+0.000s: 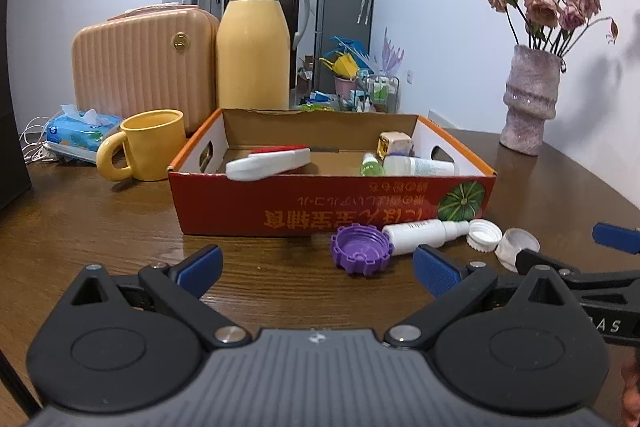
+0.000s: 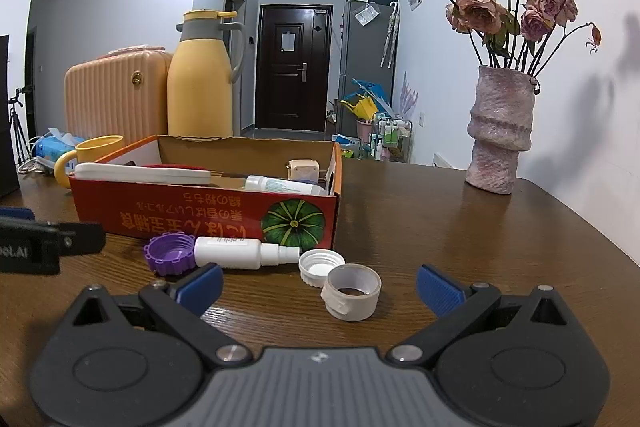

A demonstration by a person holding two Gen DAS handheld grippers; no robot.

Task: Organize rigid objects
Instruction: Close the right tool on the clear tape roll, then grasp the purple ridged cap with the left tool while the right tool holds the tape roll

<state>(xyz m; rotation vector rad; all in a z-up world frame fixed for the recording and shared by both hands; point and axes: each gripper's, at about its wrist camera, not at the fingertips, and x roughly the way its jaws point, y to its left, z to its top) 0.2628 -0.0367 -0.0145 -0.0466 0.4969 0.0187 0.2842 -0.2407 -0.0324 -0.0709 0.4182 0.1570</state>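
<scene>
A yellow mug (image 1: 150,145) and thermos (image 1: 254,39) stand left of the red cardboard box (image 1: 328,205) on the wooden table (image 1: 100,227). Before the box lie a purple cap (image 1: 361,247), white spray bottle (image 1: 424,231), white cap (image 2: 321,265) and tape ring (image 2: 351,291) — untouched. Left gripper (image 1: 318,267) and right gripper (image 2: 320,287) both hover with jaws wide, empty.

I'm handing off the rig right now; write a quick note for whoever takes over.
Left gripper: open, empty, low over the table.
Right gripper: open, empty.
Done: brush, tube, green bottle and small block lie in the box.
Left, on the table before the box: purple cap, spray bottle, white cap, tape ring.
</scene>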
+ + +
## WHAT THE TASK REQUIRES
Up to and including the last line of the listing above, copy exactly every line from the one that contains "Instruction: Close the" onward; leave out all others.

## ANSWER BOX
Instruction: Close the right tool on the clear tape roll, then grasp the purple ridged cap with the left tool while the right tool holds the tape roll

<state>(xyz m; rotation vector rad; all in a z-up world frame fixed for the recording and shared by both hands; point and axes: each gripper's, at about its wrist camera, not at the fingertips, and x roughly the way its jaws point, y to its left, z to its top) 0.2628 -0.0367 -0.0145 -0.0466 0.4969 0.0187 0.2842 -0.2407 -0.0324 -0.0709 0.4182 0.1570</state>
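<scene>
A yellow mug (image 1: 150,145) and thermos (image 1: 254,39) stand left of the red cardboard box (image 1: 328,205) on the wooden table (image 1: 100,227). Before the box lie a purple cap (image 1: 361,247), white spray bottle (image 1: 424,231), white cap (image 2: 321,265) and tape ring (image 2: 351,291) — untouched. Left gripper (image 1: 318,267) and right gripper (image 2: 320,287) both hover with jaws wide, empty.

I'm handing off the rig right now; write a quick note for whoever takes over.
Left gripper: open, empty, low over the table.
Right gripper: open, empty.
Done: brush, tube, green bottle and small block lie in the box.
Left, on the table before the box: purple cap, spray bottle, white cap, tape ring.
</scene>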

Nothing else belongs in the output.